In Rwanda, poverty and hunger continue to pose a major challenge for the rapidly developing country. Based on the UNDP Human Development Index for 2011, the country ranks 166 out of 187 while maintaining one of the highest population densities in Africa. The large population puts a strain on proper healthcare as well as the already limited natural resources of the country. Although the government of Rwanda, together with the World Food Program, has found that nutrition levels and food security have been improving over the last seven years, the situation is still far from optimal.
Some of the major challenges Rwanda faces with regard to poverty and hunger could be solved by foreign aid investments or direct cash donors from developed nations and foreign aid organizations. 83.7% of the population survives on $2 a day or less, and without proper disposable income, it is impossible to support families with proper food, water, and nutrition.
Up to 90% of the population engages in subsistence agriculture. This, combined with the extreme crowding and limited access to land, makes subsistence farming inefficient.
WFP’s country director for Rwanda, Jan Delbaere, weighs in on the topic, explaining that “during 2012, WFP bought 23,000 metric tons of food in Rwanda, mostly for operations in neighboring countries. This is a clear sign that Rwanda is more than self-sufficient for its staple crops.
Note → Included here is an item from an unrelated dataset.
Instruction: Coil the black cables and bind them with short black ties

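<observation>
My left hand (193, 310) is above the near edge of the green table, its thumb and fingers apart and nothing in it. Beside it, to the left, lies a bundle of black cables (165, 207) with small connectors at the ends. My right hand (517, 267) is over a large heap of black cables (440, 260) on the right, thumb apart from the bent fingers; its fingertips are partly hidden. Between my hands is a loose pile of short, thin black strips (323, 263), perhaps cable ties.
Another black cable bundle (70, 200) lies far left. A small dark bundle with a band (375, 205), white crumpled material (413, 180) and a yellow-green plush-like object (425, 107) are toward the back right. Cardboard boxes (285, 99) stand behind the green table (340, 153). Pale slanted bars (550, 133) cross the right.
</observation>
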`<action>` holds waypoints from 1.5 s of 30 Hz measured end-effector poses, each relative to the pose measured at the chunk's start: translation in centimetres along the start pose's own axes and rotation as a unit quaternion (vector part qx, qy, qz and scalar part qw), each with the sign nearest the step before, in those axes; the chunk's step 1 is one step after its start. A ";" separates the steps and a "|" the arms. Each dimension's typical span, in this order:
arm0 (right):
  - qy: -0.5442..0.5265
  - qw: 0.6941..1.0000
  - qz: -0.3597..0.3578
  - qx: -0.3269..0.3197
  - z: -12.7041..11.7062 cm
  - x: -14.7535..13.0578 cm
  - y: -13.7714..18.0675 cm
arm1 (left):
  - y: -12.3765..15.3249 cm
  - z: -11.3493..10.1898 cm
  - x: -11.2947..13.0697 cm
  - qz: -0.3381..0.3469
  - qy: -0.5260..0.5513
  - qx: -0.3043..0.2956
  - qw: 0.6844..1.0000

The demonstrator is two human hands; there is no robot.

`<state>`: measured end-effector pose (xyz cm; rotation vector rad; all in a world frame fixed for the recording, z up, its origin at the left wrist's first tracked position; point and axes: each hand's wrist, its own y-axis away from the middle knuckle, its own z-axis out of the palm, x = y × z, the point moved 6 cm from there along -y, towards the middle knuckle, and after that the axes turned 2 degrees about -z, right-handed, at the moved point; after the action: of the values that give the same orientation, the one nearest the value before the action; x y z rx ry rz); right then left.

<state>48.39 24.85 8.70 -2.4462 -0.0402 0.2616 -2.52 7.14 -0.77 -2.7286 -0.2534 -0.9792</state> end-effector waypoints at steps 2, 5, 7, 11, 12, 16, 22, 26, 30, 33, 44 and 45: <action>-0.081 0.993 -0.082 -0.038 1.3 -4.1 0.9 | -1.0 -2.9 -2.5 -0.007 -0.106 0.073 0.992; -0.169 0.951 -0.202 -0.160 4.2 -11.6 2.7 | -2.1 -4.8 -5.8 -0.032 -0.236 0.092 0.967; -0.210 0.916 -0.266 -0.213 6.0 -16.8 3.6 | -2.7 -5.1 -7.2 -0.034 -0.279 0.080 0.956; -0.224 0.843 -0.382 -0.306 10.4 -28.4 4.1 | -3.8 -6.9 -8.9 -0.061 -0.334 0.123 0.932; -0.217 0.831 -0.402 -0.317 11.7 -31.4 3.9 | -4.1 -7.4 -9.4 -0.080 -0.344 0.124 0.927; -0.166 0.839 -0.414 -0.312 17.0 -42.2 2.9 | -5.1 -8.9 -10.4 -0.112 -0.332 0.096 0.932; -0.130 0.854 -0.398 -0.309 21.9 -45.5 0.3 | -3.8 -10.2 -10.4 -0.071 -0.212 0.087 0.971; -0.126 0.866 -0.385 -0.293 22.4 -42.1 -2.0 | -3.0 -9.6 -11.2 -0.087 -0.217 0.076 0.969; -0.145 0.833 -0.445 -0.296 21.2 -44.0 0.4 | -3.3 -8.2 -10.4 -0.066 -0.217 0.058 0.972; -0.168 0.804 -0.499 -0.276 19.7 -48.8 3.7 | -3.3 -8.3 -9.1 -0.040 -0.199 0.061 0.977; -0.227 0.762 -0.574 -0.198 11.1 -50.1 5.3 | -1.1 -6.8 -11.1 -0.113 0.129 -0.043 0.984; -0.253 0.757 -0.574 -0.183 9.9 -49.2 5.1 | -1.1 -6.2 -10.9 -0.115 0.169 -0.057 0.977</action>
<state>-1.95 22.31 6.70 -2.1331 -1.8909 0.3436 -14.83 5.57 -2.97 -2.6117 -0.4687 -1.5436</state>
However, households with only a small area of land for cultivation simply cannot afford to access enough nutritious food to live healthy, active lives or to provide for their basic needs from their land alone.”
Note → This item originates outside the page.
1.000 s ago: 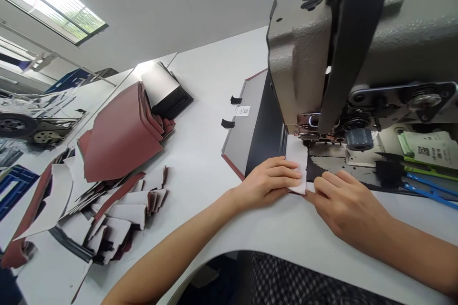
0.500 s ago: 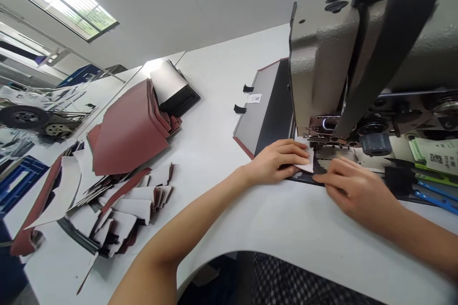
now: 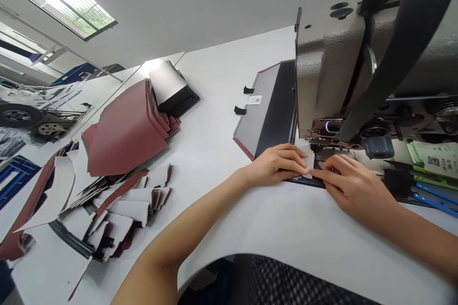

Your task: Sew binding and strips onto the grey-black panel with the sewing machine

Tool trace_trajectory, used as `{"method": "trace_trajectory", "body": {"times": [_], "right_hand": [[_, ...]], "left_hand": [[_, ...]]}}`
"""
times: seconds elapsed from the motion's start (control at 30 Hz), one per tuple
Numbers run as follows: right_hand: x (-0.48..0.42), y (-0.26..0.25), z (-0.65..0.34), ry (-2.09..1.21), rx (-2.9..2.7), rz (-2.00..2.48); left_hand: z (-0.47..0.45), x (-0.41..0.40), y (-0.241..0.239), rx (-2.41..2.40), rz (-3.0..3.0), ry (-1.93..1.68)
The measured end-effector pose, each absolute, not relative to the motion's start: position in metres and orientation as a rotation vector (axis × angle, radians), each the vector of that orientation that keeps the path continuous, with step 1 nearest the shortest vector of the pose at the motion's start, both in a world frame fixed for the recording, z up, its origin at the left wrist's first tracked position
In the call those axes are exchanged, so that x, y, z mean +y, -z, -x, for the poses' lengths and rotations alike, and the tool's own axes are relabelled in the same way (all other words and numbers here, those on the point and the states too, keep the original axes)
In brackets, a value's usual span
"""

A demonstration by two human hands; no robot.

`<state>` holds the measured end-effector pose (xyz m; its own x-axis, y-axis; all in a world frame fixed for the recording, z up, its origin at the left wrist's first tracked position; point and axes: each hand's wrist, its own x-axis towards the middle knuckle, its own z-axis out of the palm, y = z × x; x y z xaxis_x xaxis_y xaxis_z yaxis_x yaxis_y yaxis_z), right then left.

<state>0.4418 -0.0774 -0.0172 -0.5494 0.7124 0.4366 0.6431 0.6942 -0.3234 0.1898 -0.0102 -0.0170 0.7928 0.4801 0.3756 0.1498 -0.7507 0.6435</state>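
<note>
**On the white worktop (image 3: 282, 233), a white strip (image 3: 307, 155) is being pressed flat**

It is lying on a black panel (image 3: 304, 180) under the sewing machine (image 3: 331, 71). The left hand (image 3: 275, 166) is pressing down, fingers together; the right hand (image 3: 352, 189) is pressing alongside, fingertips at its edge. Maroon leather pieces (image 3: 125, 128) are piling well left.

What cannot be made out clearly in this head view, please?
Head view only:
Needle: hidden by the machine head.
White piece: lower part hidden by left hand and right hand.
Printed tag: too small to read.
Machine's right end: cut off by the picture's edge.
</note>
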Motion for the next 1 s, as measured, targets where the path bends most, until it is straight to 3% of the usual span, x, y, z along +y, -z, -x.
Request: {"method": "trace_trajectory", "body": {"times": [0.27, 1.0], "right_hand": [[-0.074, 0.016, -0.439, 0.061, -2.416, 1.111], [-0.073, 0.025, -0.443, 0.024, -2.403, 1.09]], "left_hand": [[-0.194, 0.01, 0.008, 0.485, -2.404, -0.577], [-0.199, 0.039, 0.016, 0.51, -2.456, -0.636]]}}
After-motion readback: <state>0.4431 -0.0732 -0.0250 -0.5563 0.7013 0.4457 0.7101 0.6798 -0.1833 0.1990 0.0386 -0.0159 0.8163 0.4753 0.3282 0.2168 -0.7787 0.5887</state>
The WFP remains committed to supporting the government in Rwanda to increase food security and food production programs, and the country itself has chosen to sign the “Comprehensive Africa Agriculture Development Program (CAADP) compact and to secure funding, thus confirming malnutrition and food insecurity as one of the government’s key priorities.” In spite of its food insecurity, Rwanda’s GDP has been growing by 7.2% annually since 2010. With proper investment and aid, these issues can be solved, and the country set further on the right track to stability.